One of the guiding principles of The Marshall Project is to share and distribute our work widely — both to ensure a broad audience for our investigations, and to bring our expertise, data, and sources to journalists across the country.

To deepen and expand these efforts, The Marshall Project is creating an innovative new position — a partnership and engagement associate — who will coordinate with our newsroom to adapt our work for local distribution. They will also take the lead in building a robust network of partners across print, digital, radio and television outlets.

The right candidate for this position might be someone with a communications background who is an expert in promoting stories, or who can deploy engagement techniques to better understand different audiences and their needs, or someone who has experience in local television production and understands how to localize our stories for that market.

The right candidate will be eager to serve a unique audience: local criminal justice reporters and editors. In this role, you will be tasked with meeting the information needs of the reporters who cover the criminal justice system at the local level. You will develop best practices for adapting The Marshall Project’s national investigations into story guides that provide actionable steps for reporters to follow. And you will experiment with how different formats and avenues for distribution can reach the widest and most diverse network of local partners.

On the partnership side, you will be a motivated self-starter who is organized and creative, adept at forging new relationships with local media and communicating our work to them. You’ll host listening sessions to answer questions about our work, track its impact and share those findings both locally and internally.
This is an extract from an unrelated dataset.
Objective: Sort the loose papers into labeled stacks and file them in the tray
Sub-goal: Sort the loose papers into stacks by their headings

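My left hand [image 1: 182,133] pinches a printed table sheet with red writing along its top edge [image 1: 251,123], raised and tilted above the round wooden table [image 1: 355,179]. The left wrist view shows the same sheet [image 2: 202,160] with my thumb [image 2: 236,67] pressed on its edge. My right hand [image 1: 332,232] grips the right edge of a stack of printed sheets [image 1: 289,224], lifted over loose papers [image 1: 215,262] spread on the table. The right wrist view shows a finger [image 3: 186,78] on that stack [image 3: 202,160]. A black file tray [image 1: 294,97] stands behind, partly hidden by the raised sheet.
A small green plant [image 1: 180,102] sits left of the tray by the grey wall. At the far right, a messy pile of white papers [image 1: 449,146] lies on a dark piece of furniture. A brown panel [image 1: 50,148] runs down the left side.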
Essential Duties and Responsibilities

  • Coordinate the distribution of our work across a network of local outlets, creating new partnerships with print, digital, radio and television.
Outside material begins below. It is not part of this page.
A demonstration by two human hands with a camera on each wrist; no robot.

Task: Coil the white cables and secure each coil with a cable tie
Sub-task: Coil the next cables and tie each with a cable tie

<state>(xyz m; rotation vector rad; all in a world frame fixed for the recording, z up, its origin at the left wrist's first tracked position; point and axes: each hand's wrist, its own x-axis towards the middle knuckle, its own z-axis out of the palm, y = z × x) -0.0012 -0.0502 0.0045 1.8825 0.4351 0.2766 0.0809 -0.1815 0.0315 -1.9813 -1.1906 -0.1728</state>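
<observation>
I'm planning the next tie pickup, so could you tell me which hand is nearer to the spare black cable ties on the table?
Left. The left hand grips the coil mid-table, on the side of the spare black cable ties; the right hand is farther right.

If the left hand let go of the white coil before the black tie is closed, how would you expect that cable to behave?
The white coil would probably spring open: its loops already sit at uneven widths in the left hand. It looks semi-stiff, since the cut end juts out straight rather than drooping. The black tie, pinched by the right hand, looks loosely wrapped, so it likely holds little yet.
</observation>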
  • In collaboration with Marshall Project reporters and editors, create templates and “how-to” guides that explain how our work can be used on the local level.

  • Maintain a local story database and create a tracking system so we can see where our work has led to local reporting, as well as the impact of those stories.

  • Conduct ongoing user research to improve functionality / new feature development.

  • Host story-focused information sessions for local reporters. These will primarily be online, but in-person events could also be produced on a case-by-case basis.

  • Manage communication with local reporters, either directly or via newsletters or SMS groups.

  • Vet and develop story sources for local broadcast and radio stories in collaboration with the engagement team.

You’ll also:

  • Work closely with our partnership team to deepen and broaden our media relationships.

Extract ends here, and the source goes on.